Organs of digestive tract


 Organs of digestive tract


Mouth or oral cavity- The mouth is known as the main door of the digestive tract. The part from the mouth to the initial part of pharynx is called mouth cavity. The mouth has been divided into two sections-

  1. Vestibule or buccal cavity, that is the limited area of lips, cheeks from the outside and teeth, gums from inside.
  2. Oral cavity proper that is the area from the rear of the teeth and gums to fauces and is being opened in the pharynx. The ends of sensory nerves are found in the fauces that takes part in involuntary action- swallowing.   

         The mouth or oral cavity is surrounded by lips and cheeks from outside and is ended in the pharynx. The upper part of it is made up of soft and hard palates and the lower one is made up of tongue and soft tissues. Its walls are made up of cheeks’ muscles. The mucus membrane making the layer of mouth remains connected with the skin of lips and the mucus membrane of pharynx. The internal hole of the oral cavity is known as fauces. In the middle on the upper part of it, a fleshy piece remains hanged, called uvula. In both the lateral walls near the pharynx in the oral cavity, 1-1 gland is present inside the muscles, called tonsil.  

Lips- The lips are two fleshy (sarcous) muscular layers, that keeps the mouth opening surrounded. The lips are mainly made up of fibro elastic connective tissue and skeletal muscular fibers. The lips shut (close) through arbicularis oris muscle and are being opened through liveter anguli oris muscle.

        The lips are very sensitive and have lots of sensory ends of blood vessels, lymphatic ducts and trigeminal nerve.

        The upper and lower lips are connected with each other at the corners of the mouth. The outer part of the lips is made up skin and the internal part of them is made up mucus membrane. Both the lips, in their middle lines, remain connected with gums through a layer of mucus membrane, called labial frenulum. The lower frenulum of the tongue is called lingual frenulum. It controls the backward movement of the tongue.     

Cheeks- The fleshy part found below the eyes, between nose and ears and towards both the sides of face is called cheek. This fleshy part is connected with lips. Buccinator muscle is present in it.

        The cheek and lips are layered with thick stratified squamous epithelium. Small glands secreting mucus are also present in it.

Palate- The palate is divided into two front and back part inside the oral cavity. It is also known as the roof of oral cavity. The front part of the palate is hard, so it is called hard palate. Its back part is soft, so it is called soft palate. The hard palate is surrounded by teeth and made up of palatine bones and maxial. Its upper surface makes the bottom of nasal cavity. The soft palate is located in the rear of the hard palate. Along with being muscular, it remains covered with mucus membrane. The soft palate lies between the mouth of pharynx and nasal part and in the middle of its free end, the uvula remains hanged. When any thing is swallowed by the mouth, the uvula acts to prevent it to enter in the nasal path. From the upper end of this uvula, 2-2 layers of mucus membrane grow towards both the sides and makes membranous arch and then goes downwards. The front layers are called palatoglossal arches and the back layers are called palatopharyngeal arches. In the middle of every arches, palatine tonsils are present. 

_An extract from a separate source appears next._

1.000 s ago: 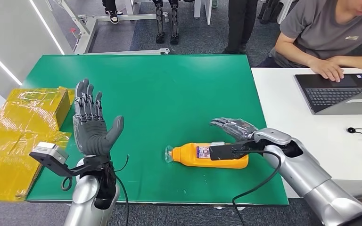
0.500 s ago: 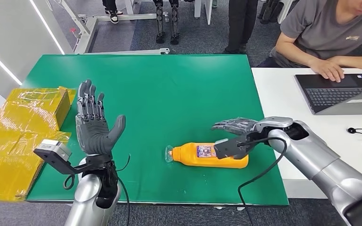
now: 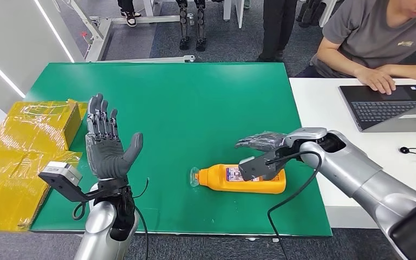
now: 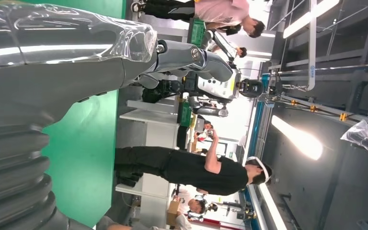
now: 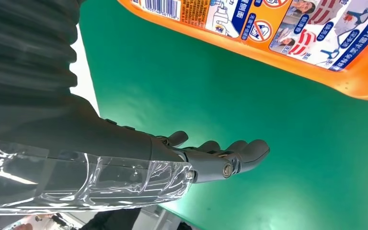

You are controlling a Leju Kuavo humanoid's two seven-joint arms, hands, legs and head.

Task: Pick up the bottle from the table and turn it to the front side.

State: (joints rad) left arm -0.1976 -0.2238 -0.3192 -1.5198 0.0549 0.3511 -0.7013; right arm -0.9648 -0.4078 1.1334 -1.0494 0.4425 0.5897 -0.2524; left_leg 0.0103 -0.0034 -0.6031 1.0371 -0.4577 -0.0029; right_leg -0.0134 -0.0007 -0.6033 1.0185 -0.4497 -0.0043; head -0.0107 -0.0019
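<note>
An orange bottle (image 3: 244,180) lies on its side on the green table (image 3: 184,103), its clear cap toward my left and its label side up (image 5: 287,28). My right hand (image 3: 262,142) hovers just behind the bottle with its fingers stretched out flat and nothing in it; in the right wrist view the fingers (image 5: 220,155) are extended above the green surface beside the bottle. Over the table's near left part my left hand (image 3: 104,141) is raised upright, palm open, fingers spread and holding nothing.
A yellow wrapped box (image 3: 24,146) sits at the table's left edge. A white desk (image 3: 330,119) with a laptop (image 3: 390,105) adjoins the right side, where a person (image 3: 382,38) sits. Other people stand beyond the far edge.
My right hand has shifted toward the left and slightly away from me, rising over the bottle's far side. The left hand has barely moved. The bottle lies as before.
</note>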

Tongue- The tongue is a voluntary or skeletal muscular structure present in the bottom of mouth that remains connected with hyoid bone at its base. It remains connected with the bottom of mouth through a layer of its mucus membrane (called lingual frenulum) below the opened part in the midline (called nose). The upper layer of the tongue remains covered from stratified squamous epithelium. There are many small raised parts present on the tongue, called papillae having taste buds and only due to it; the rear part of the tongue appears as rough. With the help of these taste buds, one feels tastes, because nerve endings of taste sensation are present on them.  

Teeth- The teeth remain fit in the teeth cavities of upper jaw (maxilla) and lower jaw (mandible. During the life of every people, teeth appear (come out) two times. The teeth appearing in the first and second year of life are called temporary teeth. They are also known as milk teeth. When these temporary teeth are fallen down, new teeth start coming out again in the sixth year of age, which are called permanent teeth.

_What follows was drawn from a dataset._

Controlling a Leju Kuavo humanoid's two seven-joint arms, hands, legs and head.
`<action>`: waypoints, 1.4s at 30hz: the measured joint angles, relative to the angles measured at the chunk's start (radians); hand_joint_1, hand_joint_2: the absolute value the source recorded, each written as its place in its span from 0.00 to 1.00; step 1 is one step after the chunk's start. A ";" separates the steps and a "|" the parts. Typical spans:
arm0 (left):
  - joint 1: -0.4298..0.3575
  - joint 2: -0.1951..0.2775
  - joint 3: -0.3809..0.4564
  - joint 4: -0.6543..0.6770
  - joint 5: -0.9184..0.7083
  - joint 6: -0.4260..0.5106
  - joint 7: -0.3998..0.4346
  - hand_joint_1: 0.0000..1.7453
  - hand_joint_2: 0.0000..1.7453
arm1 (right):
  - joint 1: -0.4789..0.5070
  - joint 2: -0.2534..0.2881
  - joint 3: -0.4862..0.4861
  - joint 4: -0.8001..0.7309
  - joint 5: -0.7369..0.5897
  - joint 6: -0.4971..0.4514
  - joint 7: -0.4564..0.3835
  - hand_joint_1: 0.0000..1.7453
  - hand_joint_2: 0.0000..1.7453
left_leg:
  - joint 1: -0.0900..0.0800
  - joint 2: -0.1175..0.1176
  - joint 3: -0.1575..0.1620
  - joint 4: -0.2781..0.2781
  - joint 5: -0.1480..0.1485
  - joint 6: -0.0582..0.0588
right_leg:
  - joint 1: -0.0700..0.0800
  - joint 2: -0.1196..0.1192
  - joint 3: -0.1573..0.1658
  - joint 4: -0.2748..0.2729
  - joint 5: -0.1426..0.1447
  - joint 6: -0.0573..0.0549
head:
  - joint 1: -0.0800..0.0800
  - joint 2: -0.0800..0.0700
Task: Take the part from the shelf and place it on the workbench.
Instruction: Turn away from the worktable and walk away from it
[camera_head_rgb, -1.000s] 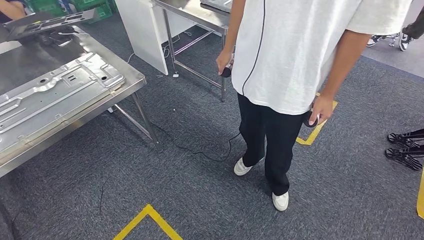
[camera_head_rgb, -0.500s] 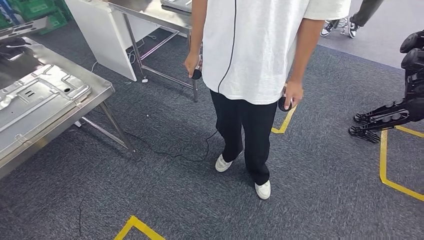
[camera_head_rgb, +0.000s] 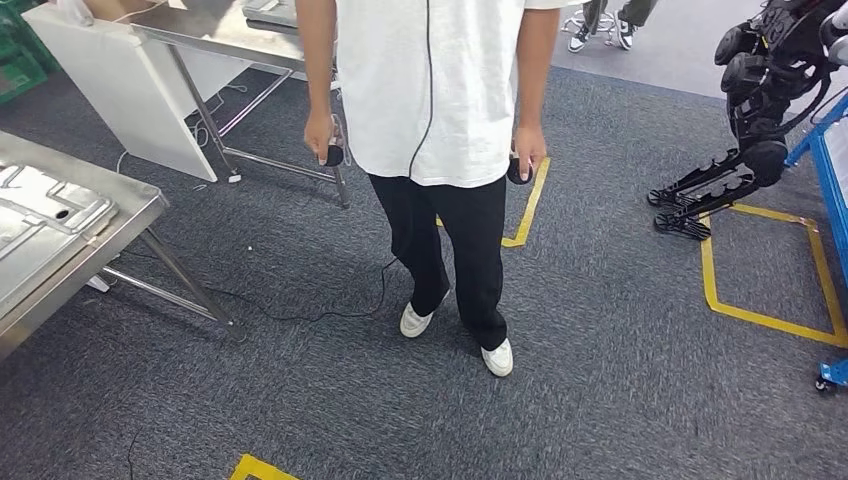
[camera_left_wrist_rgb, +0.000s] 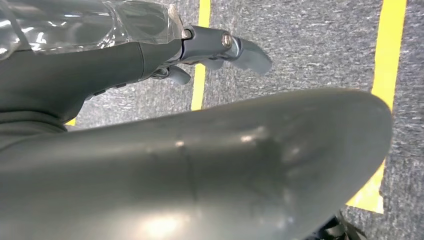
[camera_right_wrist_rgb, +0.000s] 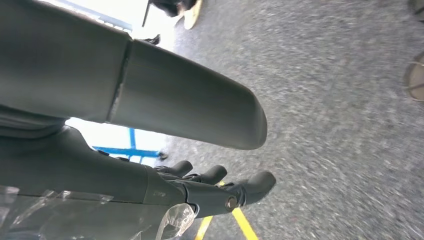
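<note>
Nearest, both arms hung down w/ wrist cams looking at grey carpet. Left hand (camera_left_wrist_rgb: 220, 50): fingers extended over the carpet and yellow floor tape (camera_left_wrist_rgb: 202, 50), nothing in them, loosely apart. Right hand (camera_right_wrist_rgb: 220, 187): dark fingers straight, side by side w/ small gaps, also holding nothing.

In the head view, bottom centre, a corner of yellow tape (camera_head_rgb: 258, 468) on the carpet. Lower left: steel surface (camera_head_rgb: 120, 228) on angled legs, carrying a pressed sheet-metal panel (camera_head_rgb: 40, 215), cut off by the frame's left edge. It lay flat on the surface, near its right corner. Can't tell if this panel is the task's part or another like it; no shelf seen in these frames, though a blue frame edge (camera_head_rgb: 830, 150) stood at far right.

Mid-frame, centre: a person in white shirt (camera_head_rgb: 430, 80) and black trousers, a dark controller in each hand, a black cable (camera_head_rgb: 300, 315) trailing on the floor beside their shoes. Behind, upper left: second steel table (camera_head_rgb: 200, 30) w/ white side board. Upper right: a black robot (camera_head_rgb: 760, 90) standing by a yellow taped box.

Handling, as judgement: such a panel looks thin, stiff-ish but likely to flex, broad, smooth, prob. slippery w/ sharp edges. Best taken w/ both hands on opposite long edges or at ribs/flanges, kept level.
</note>
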 joint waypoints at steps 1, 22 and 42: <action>-0.002 0.000 0.000 0.000 0.001 -0.003 0.007 0.00 0.00 | 0.000 0.000 0.000 0.000 0.000 0.000 0.002 0.00 0.00 | 0.003 0.003 0.001 0.003 -0.003 -0.006 | -0.001 0.010 -0.001 -0.002 0.003 -0.006 | 0.000 0.000; 0.005 0.008 0.000 0.000 -0.002 -0.017 0.048 0.00 0.00 | 0.000 -0.002 0.000 0.002 -0.002 0.001 0.011 0.00 0.00 | 0.010 -0.087 -0.009 -0.006 0.014 0.026 | -0.011 0.068 -0.162 0.287 -0.120 0.022 | 0.002 0.000; 0.006 0.011 -0.001 0.000 0.002 -0.014 0.048 0.00 0.00 | -0.001 0.003 0.000 0.003 -0.013 0.000 0.014 0.00 0.00 | 0.015 -0.140 -0.054 0.110 -0.029 -0.012 | -0.001 0.138 -0.011 0.002 0.019 -0.026 | -0.006 0.000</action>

Temporary or milk teeth- The temporary teeth start appearing after sixth month of birth and all the teeth are appeared till the age of second year. Such types of teeth are present 10-10 in both the jaws i.e. total 20 in number. In both the sides of midline of every jaw, 5-5 teeth are located. The names of such teeth from midline are as follow- two incisors, one canine and molar.

        In the beginning, this type of teeth appears in the midline of lower jaw, but sometimes they also appear in the midline of upper jaw. They grow as following ways-

First of all, two incisors appear in the midline of jaws and then two more teeth are appeared next to them. After 12 to 15 months of appearing these teeth, 1-1 molar teeth are appeared in both the sides. After that, till 18 months, canines are appeared. In the last, remaining molar teeth are appeared during 20 to 24 months. This process takes place in both the jaws. In this way, in the upper and lower jaws of one year old children, two incisors and 1-1 canines on the both sides i.e. total 8 milk teeth are appeared and total 20 milk teeth appear in a 2 years old healthy child. After six years, such type of milk teeth start falling down and new i.e. permanent teeth start appearing instead of them. Up to the age of 12 years, all the temporary teeth are fallen down and up to the age of 25 years, all the permanent teeth are appeared (come).       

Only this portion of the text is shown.